What this task involves: Set down the listing below verbatim, but only from its first line through the line containing "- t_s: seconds".

[Exercise data — start]

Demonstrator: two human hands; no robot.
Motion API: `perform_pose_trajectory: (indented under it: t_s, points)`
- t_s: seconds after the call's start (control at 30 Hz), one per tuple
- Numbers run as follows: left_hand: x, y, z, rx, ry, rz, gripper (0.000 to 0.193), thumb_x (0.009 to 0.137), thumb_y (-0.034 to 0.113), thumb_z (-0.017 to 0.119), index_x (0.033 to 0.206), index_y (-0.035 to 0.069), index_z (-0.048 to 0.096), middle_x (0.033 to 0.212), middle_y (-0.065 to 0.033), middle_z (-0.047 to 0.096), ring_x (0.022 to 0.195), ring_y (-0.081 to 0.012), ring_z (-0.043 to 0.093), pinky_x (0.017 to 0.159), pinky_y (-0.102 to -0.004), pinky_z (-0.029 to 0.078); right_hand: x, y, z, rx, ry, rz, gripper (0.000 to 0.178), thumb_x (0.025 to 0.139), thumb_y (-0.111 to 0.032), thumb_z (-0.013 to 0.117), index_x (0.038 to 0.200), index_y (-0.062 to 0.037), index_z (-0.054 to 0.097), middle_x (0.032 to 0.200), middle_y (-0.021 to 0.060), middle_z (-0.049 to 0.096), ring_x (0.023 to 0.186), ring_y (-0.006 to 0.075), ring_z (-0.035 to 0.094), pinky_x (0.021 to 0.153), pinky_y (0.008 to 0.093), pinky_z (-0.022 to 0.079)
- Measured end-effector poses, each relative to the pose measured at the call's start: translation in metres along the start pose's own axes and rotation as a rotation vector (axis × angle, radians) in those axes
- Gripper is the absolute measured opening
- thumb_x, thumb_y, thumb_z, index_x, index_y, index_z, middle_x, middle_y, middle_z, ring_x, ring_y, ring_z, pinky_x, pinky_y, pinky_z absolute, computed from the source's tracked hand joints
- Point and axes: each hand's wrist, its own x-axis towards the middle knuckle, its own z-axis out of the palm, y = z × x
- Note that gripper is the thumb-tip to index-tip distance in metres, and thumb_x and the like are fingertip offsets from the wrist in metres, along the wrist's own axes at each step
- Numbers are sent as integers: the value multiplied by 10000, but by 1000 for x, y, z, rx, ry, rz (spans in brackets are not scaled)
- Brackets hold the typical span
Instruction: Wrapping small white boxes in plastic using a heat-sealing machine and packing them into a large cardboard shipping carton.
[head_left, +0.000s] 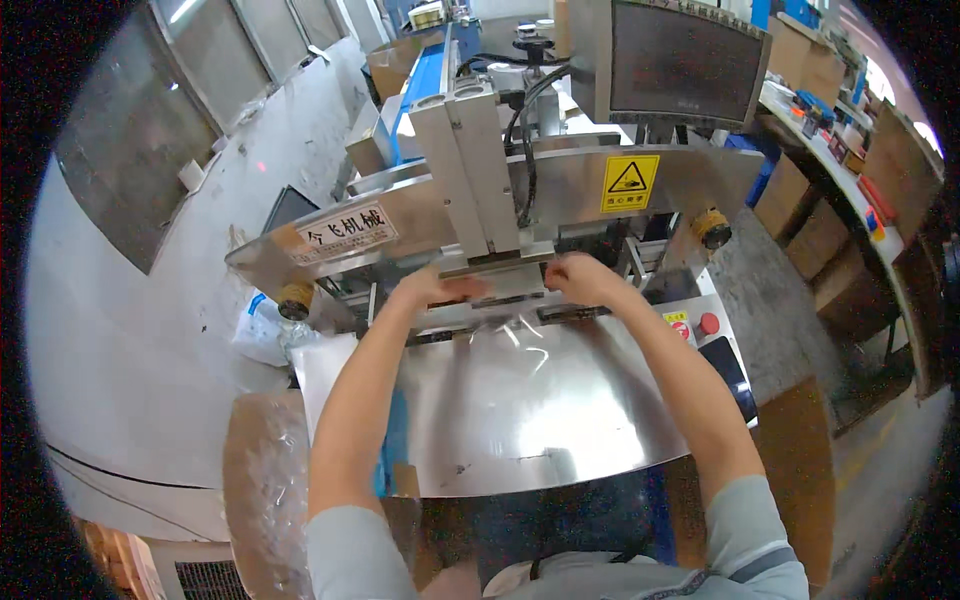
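Note:
Both my hands reach into the opening beneath the upright head [468, 170] of a metal machine. My left hand [440, 289] is at the left of the pale block [515, 283] under the head. Its fingers point inward and are smeared by motion. At the block's right end, my right hand [582, 279] has its fingers curled closed; what they hold, if anything, is hidden. Between and below the hands, a piece of clear plastic [512, 332] glints at the back edge of the shiny metal work plate [540, 400].
A yellow warning sign [630, 184] marks the machine's crossbar. A monitor [685, 65] stands behind. A red button [709, 323] and a dark phone-like slab [727, 375] lie right of the plate. At left is a cardboard box [245, 470] with clear plastic inside.

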Motion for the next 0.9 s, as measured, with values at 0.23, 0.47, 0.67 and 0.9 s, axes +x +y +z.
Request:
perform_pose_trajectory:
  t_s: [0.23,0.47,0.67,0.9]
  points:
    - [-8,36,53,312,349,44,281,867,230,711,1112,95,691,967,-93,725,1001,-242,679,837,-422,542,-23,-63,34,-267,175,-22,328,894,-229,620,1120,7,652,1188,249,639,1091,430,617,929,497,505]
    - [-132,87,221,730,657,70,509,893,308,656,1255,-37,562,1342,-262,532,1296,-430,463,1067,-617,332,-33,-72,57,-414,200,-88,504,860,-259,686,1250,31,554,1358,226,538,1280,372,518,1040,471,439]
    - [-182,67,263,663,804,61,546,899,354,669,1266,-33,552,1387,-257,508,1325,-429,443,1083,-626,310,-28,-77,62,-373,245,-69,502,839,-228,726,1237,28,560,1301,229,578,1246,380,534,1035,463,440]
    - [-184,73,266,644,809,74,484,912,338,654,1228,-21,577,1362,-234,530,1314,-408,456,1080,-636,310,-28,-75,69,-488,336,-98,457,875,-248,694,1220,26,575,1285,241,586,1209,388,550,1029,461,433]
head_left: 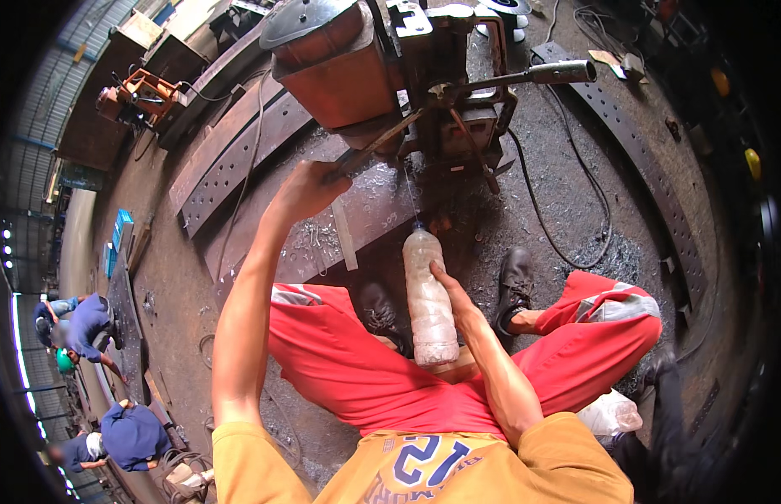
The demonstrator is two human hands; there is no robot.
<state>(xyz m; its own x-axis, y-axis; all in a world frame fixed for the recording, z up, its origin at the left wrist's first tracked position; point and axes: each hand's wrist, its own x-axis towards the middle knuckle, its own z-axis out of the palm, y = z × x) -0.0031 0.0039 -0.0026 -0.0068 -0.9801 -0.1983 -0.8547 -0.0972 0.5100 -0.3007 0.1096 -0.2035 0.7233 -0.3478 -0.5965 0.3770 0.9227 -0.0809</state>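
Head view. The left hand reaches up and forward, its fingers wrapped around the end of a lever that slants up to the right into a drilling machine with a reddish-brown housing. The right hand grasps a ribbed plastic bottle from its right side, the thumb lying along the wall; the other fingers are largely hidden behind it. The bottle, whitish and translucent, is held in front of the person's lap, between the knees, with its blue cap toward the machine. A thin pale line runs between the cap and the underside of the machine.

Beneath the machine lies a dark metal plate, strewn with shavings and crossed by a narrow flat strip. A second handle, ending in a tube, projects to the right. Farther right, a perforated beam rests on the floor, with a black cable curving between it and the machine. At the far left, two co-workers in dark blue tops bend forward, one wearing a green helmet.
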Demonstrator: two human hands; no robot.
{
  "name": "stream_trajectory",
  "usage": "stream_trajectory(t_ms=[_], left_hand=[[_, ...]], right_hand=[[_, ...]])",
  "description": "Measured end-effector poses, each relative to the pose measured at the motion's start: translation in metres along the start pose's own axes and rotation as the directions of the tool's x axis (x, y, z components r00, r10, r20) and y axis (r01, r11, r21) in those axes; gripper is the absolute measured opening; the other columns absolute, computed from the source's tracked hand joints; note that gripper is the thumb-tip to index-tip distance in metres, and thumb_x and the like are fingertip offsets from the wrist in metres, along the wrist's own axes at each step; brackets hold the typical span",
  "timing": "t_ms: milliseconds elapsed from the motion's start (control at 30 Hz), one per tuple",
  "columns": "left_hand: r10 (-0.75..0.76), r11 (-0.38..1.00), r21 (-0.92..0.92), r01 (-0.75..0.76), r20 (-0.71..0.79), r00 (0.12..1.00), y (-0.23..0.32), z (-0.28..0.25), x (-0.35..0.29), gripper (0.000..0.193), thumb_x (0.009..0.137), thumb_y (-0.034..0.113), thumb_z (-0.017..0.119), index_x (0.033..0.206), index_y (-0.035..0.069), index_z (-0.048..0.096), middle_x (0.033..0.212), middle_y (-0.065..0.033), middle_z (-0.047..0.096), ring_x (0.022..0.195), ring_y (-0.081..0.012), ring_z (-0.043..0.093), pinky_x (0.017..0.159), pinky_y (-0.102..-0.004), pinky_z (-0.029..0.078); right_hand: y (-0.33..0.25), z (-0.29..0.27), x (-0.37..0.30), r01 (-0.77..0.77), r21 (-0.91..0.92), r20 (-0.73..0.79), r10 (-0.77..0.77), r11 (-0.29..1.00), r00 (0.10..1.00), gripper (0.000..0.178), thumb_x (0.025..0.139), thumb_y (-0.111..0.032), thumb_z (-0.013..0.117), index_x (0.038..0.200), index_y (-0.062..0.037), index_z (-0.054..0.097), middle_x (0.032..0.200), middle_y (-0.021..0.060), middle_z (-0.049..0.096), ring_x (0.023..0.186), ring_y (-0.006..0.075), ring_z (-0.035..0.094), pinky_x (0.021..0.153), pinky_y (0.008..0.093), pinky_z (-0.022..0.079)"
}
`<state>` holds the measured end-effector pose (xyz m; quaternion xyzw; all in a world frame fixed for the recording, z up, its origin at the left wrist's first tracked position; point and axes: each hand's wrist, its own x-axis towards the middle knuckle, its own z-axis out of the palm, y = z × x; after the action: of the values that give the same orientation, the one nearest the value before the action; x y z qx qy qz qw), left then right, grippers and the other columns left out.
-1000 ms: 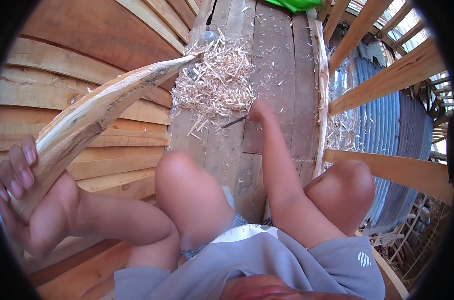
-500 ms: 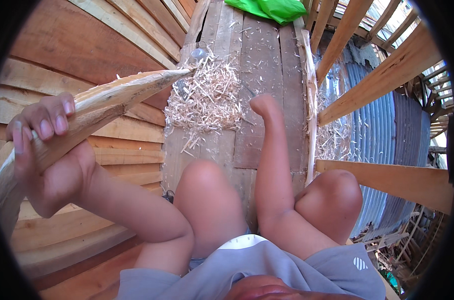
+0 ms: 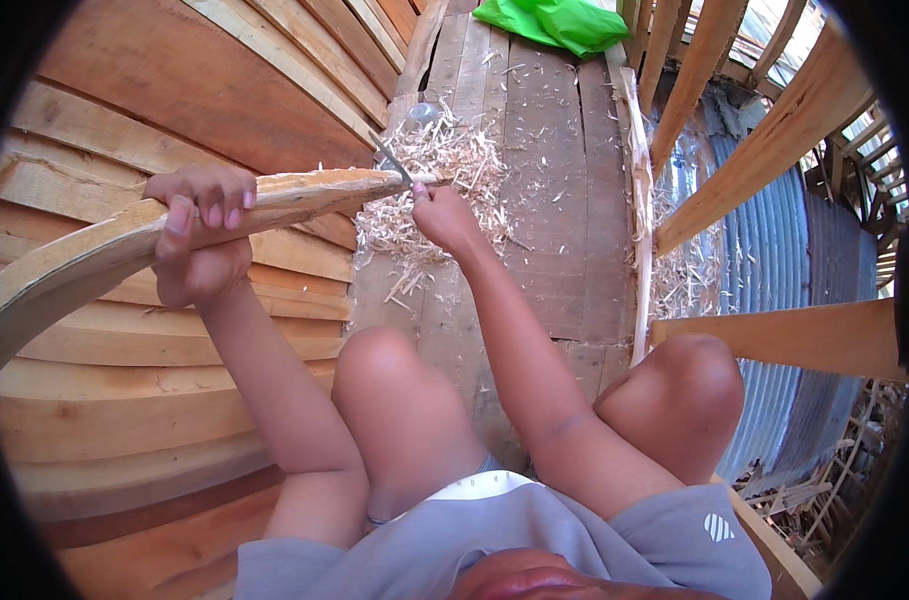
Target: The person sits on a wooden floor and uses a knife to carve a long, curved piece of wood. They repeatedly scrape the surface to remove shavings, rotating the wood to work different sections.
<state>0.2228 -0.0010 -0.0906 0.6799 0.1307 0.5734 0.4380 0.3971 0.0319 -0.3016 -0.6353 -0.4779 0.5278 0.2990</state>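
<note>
A long, curved piece of pale wood (image 3: 310, 196) stretches from the left edge to the middle, its far end narrowing. Around its middle stretch, my left hand (image 3: 213, 262) is wrapped, with fingers over the top and palm underneath. My right hand (image 3: 443, 215) is closed at the narrow end, holding a knife (image 3: 391, 160). The thin dark blade crosses the wood's tip and points up and left; the handle is hidden in my fist.
Wood shavings (image 3: 425, 240) lie heaped on the plank floor (image 3: 545, 250), beside a clear rounded container (image 3: 422, 114). A bright green plastic bag (image 3: 560, 25) lies at the far end. Stacked boards (image 3: 125, 330) line the left; wooden posts (image 3: 755, 140) and corrugated metal (image 3: 765, 260) stand right.
My right hand has moved left and brought the knife up against the wood's tip. My left hand and the wood have shifted right, and the wood lies more level.
</note>
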Motion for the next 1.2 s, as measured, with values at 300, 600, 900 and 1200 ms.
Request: stream_trajectory(t_ms=[300,600,900,1200], left_hand=[[-0.008,0.986,-0.156,0.06,0.314,0.949,-0.031,-0.037,0.015,0.021,0.08,0.017,0.06,0.073,0.011,0.042,0.06,0.0,0.041,0.054,-0.0145,0.041,0.06,-0.0329,0.039],[-0.042,0.977,-0.171,0.125,0.418,0.907,-0.049,-0.026,0.044,0.021,0.081,0.019,0.061,0.074,0.012,0.042,0.062,0.0015,0.039,0.057,-0.014,0.039,0.063,-0.0322,0.037],[-0.024,0.977,-0.197,0.082,0.283,0.959,-0.046,-0.045,0.022,0.018,0.078,0.014,0.057,0.071,0.011,0.041,0.06,-0.0008,0.04,0.055,-0.0151,0.04,0.06,-0.0333,0.039],[-0.023,0.983,-0.17,0.065,0.234,0.972,-0.041,-0.034,0.017,0.02,0.078,0.015,0.06,0.072,0.01,0.042,0.06,-0.0013,0.04,0.056,-0.0156,0.041,0.062,-0.0334,0.04]], right_hand=[[-0.069,0.009,-0.041,0.074,0.03,-0.153,-0.069,0.997,0.986,0.067,0.096,-0.042,0.026,0.099,0.0115,0.067,0.104,0.0348,0.063,0.103,0.0474,0.061,0.096,0.0499,0.043],[-0.078,-0.004,-0.049,0.152,0.05,-0.268,-0.134,0.987,0.954,0.064,0.092,-0.038,0.029,0.094,0.0139,0.066,0.1,0.0371,0.063,0.1,0.0493,0.061,0.095,0.049,0.044],[-0.069,0.006,-0.054,0.206,0.061,-0.174,-0.193,0.977,0.966,0.056,0.094,-0.037,0.031,0.088,0.006,0.067,0.093,0.0302,0.065,0.092,0.0475,0.062,0.086,0.0513,0.047],[-0.021,0.005,-0.01,0.094,-0.029,-0.232,-0.098,0.995,0.968,0.057,0.094,-0.036,0.031,0.093,0.0089,0.067,0.097,0.0323,0.065,0.097,0.0458,0.064,0.089,0.0521,0.046]])
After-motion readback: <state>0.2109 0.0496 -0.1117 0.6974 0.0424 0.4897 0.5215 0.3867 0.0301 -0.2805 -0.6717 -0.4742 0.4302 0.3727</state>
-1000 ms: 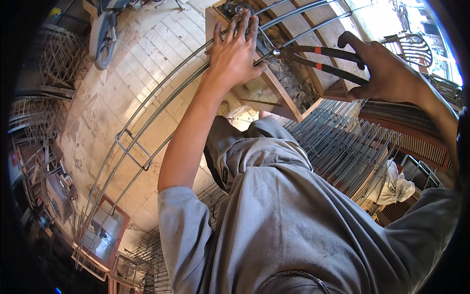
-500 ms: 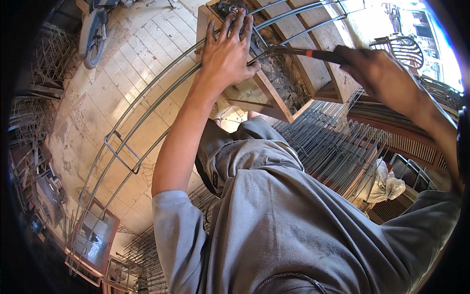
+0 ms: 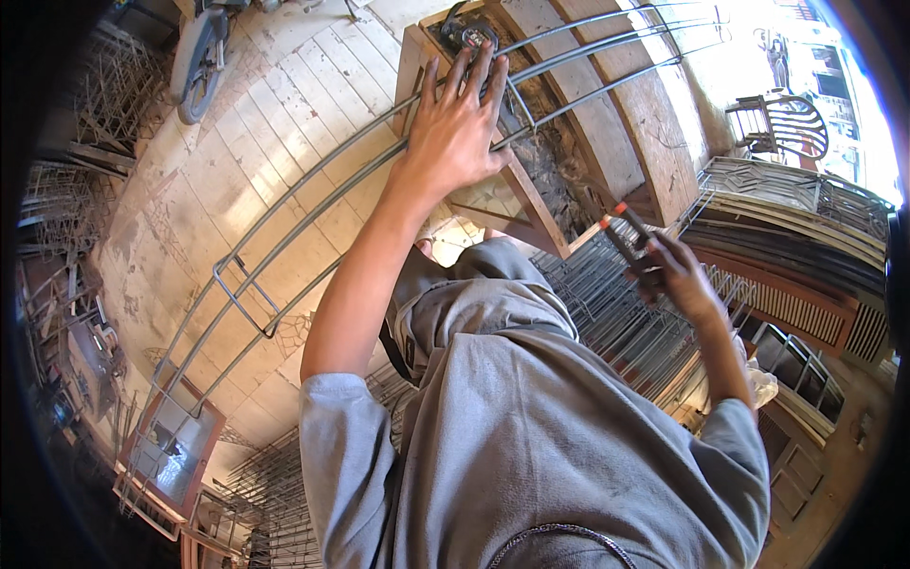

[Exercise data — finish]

Exercise output:
Demonstrator: two human hands; no robot.
Motion API: `perform_pose_trajectory: (indented under it: t_s, points)`
- t_s: seconds after the call's start (control at 30 Hz), one per tuple

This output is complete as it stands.